13.9.25

Un paso diferente hacia la contemplación


Por Antón Castro

A veces, en estos tiempos donde vivimos casi a la velocidad del rayo, se quedan por ahí, orillados, libros excelentes, proyectos muy aquilatados que nos recuerdan que la literatura puede ser un campo abonado a la serenidad, a la melancolía, al enigma cotidiano que, de tan desleído, no parece ni serlo. El poeta y crítico literario, y también dietarista Álvaro Valverde (Plasencia, 1959), publicaba en Pre-Textos una de esas antologías que son más que una compilación o una gavilla de versos: el prologuista José Muñoz Millanes ha ido más allá de una selección al uso y le ha dado una unidad insoslayable a Meditaciones del lugar.
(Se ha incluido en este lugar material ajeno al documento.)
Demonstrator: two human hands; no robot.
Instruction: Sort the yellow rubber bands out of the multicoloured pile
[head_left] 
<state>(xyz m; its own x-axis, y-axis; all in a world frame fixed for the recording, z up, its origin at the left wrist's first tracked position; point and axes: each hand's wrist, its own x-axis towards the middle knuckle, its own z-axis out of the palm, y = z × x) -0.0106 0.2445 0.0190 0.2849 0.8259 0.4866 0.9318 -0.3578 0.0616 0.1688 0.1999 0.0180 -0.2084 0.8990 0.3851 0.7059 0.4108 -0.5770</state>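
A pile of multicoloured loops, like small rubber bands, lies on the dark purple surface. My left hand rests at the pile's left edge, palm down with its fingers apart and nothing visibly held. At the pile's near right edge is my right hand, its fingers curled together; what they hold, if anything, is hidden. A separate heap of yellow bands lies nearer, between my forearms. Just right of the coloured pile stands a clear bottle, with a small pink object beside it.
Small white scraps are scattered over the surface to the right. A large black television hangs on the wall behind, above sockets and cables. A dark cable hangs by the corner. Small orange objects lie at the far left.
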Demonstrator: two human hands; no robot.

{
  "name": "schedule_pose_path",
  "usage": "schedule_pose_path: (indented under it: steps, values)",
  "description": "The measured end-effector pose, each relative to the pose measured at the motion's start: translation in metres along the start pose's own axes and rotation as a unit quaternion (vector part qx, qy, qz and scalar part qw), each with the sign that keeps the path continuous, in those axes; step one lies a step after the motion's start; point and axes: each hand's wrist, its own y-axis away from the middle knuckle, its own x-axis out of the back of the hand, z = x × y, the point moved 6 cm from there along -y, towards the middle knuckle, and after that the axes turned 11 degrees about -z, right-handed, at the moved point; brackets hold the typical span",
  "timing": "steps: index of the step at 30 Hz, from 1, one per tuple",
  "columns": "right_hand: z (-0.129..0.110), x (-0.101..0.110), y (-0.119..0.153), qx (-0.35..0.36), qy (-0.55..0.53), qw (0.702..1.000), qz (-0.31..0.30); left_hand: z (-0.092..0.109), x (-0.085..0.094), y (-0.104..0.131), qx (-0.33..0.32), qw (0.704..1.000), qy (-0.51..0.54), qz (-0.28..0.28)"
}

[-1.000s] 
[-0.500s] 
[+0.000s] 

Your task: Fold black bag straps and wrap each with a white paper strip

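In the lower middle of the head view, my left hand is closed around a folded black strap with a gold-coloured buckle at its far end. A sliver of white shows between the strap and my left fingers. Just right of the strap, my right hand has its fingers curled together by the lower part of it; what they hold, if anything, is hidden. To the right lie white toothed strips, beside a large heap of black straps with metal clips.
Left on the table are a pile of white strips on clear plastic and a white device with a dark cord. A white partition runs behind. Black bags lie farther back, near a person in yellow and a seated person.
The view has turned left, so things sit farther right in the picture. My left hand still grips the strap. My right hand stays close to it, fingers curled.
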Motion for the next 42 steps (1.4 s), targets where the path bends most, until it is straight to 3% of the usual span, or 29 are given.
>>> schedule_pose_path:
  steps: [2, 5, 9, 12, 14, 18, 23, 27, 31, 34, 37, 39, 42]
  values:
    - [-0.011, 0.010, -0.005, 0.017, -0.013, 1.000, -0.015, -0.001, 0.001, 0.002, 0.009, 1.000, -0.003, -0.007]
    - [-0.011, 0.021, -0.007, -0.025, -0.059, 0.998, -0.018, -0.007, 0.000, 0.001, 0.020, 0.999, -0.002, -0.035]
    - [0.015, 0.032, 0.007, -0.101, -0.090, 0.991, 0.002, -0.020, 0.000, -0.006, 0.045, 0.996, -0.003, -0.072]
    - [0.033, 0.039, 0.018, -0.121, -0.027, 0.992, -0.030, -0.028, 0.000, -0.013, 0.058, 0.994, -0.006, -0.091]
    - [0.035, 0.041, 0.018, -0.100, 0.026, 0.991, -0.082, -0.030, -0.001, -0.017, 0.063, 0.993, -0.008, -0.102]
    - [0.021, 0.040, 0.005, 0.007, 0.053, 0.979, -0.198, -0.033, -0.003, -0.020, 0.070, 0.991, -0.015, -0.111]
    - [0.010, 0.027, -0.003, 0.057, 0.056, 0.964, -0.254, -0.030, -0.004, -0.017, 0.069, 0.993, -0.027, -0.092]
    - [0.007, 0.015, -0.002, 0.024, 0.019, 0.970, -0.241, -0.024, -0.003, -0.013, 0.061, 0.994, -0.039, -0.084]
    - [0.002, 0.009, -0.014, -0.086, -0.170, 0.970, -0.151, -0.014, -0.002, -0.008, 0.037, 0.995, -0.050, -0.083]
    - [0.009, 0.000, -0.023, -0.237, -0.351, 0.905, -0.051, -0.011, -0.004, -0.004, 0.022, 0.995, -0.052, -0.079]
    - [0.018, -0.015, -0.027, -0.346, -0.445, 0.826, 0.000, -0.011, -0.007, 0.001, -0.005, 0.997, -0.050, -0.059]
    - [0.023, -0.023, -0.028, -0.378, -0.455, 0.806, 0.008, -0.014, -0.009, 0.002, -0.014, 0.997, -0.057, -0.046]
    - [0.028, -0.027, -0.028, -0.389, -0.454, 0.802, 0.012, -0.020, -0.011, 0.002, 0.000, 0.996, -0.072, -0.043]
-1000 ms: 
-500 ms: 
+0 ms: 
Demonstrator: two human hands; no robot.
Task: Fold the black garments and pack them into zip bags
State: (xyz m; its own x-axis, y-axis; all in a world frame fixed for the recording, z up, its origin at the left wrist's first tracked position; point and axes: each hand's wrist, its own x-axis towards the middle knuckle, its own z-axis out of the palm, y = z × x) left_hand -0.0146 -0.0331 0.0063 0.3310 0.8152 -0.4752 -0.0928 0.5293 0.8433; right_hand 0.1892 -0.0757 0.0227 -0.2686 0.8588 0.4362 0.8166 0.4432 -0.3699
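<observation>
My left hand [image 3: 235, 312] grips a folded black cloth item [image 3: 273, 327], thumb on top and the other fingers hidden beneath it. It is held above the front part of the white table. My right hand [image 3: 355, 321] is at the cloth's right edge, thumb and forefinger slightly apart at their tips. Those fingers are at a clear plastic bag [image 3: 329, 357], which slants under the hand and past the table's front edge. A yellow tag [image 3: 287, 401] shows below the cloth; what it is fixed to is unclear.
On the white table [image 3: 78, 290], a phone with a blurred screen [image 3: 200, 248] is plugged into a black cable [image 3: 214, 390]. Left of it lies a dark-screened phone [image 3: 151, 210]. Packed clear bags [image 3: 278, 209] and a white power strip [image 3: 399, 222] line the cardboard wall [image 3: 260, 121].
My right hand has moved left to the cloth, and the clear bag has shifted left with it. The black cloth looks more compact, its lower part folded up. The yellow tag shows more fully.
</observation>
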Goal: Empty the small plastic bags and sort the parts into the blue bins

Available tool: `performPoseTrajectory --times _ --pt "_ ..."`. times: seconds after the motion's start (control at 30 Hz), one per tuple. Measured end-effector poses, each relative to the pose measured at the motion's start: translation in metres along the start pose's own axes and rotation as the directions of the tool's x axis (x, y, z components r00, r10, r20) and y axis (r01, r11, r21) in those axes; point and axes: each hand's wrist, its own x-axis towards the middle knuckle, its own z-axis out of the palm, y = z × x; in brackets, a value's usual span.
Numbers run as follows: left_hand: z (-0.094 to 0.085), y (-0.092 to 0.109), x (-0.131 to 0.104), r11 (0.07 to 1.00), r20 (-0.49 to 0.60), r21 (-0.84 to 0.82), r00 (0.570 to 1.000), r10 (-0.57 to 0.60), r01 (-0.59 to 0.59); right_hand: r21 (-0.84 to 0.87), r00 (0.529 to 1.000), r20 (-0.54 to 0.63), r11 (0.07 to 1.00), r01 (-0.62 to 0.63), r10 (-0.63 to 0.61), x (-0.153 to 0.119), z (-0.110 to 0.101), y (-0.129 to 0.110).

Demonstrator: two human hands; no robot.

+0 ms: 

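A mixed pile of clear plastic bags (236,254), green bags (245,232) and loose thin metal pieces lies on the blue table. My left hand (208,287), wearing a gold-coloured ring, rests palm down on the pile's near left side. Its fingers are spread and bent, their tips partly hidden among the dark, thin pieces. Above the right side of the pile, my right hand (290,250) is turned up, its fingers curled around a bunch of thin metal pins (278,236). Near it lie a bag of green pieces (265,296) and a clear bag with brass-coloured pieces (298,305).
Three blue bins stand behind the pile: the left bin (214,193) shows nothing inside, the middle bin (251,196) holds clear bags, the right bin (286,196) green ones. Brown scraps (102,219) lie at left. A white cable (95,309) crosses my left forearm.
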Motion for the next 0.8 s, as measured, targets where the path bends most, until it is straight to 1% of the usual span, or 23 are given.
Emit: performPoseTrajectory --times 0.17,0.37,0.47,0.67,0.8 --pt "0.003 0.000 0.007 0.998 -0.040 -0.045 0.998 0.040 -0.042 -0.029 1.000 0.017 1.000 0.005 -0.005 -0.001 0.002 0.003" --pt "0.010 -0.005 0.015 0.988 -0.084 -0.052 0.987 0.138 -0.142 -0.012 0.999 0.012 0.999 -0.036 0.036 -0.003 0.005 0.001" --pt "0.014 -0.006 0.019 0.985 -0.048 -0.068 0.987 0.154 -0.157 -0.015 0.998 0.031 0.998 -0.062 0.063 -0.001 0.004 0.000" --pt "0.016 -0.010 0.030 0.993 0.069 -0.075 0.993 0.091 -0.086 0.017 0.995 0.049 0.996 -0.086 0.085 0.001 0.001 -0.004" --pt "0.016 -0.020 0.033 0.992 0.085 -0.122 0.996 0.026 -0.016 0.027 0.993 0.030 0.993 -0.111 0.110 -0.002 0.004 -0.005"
Antología poética 1989-2018, casi treinta años de una escritura prístina, sumamente elegante, trazada con la exactitud del hombre paciente que se atreve a soñar con los ojos abiertos, de paseo, o viendo pasar el tiempo, huidizo, etéreo y a la vez denso en situaciones y aventuras.
Medicaciones del lugar, de entrada, como apunta el antólogo, ha hurgado en los poemarios de Álvaro Valverde en busca de esos dos términos en el fondo tan polisémicos: la meditación (y también la contemplación, el paseo, el hecho de mirar, incluso la introspección tranquila), y el lugar, que puede ser muchas cosas, la casa, los recuerdos de infancia, un jardín, una ciudad, pero también el edén, la arcadia o el paraíso, abrazado a una fascinante naturaleza o a una flora sencilla, casi huesuda o desnuda.
Álvaro Valverde a veces parece conectar con el armonioso mundo de Antonio Colinas, con el Luis Cernuda de libros como Ocnos, pero también con la capacidad de narrar la sugestión de lo cotidiano con la plasticidad de Eloy Sánchez Rosillo. Y conecta con muchos más, claro, porque en él hay una filosofía de integración, de convivencia, de diálogo. En sus poemas, siempre existe también una suerte de interlocución consigo mismo (como le sucede a Luis Cernuda y también a Jaime Gil de Biedma en muchos poemas, e incluso a Vicente Aleixandre) y una especie de trayecto personal hacia la experiencia más íntima, en la que convergen el silencio, la lentitud, la lucidez y la curiosidad.
En el silencio descubre los dones musicales del entorno y de su propia escritura; la lentitud es una forma de implicarse en la tentativa de aprehender lo decisivo; la lucidez es un estado de la inteligencia y una vocación para entender y sentir el entorno con sus alfileres de  paradojas, y la curiosidad es una forma de juventud permanente y un grito de alegría que no agrede; a veces Álvaro Valverde va más allá y se atreve a crear monólogos dramáticos y darles voz a sus múltiples yoes o hacer de voces ajenas y lejanas el diamante sonoro o cristalino de su propia voz.
Este es un libro unitario, medido, sorprendente. Intenso y sereno, con resonancia propia y esa suavidad que no es débil ni nada semejante, sino la del paseante que sabe que no hay mejor manera de existir que sembrar palabras e imágenes y sensaciones, y someterlas luego al vaivén de un cernedor que genera espacios, geografías, estados de ánimo, vibraciones, invernaderos de la emoción. No vamos a recordar todos los libros de Álvaro Valverde, algunos tan penetrantes como Más allá, Tánger y El cuarto del siroco o A debida distancia.
Pero sí hay algo más que convendría resaltar: es un poeta de excelentes primeros versos. O versos-puerta de acceso al misterio. Dice, por ejemplo «Abro la verja del jardín sin nadie»; «Tiene la muerte una medida exacta»; «Habito una ciudad de la memoria»: incluso, en un poema que es casi una poética una buena parte de su poesía, «Territorio del nómada», arranca así: «Busco en vano un lugar», y cierra con mucha intención: «El viaje ―lo sé― / ha de ser para siempre».
Estas Meditaciones del lugar, un poemario hecho de otros poemarios, también son desmentidos de «mi árida vida». Es un paso diferente, con Leopardi en el bolsillo, hacia la luz.

 

Álvaro Valverde escribe a favor de la belleza y la meditación. 

NOTA: Esta reseña se ha publicado en el suplemento Artes & Letras de Heraldo de Aragón (13/9/2025). La fotografía es de Patrice Schreyer.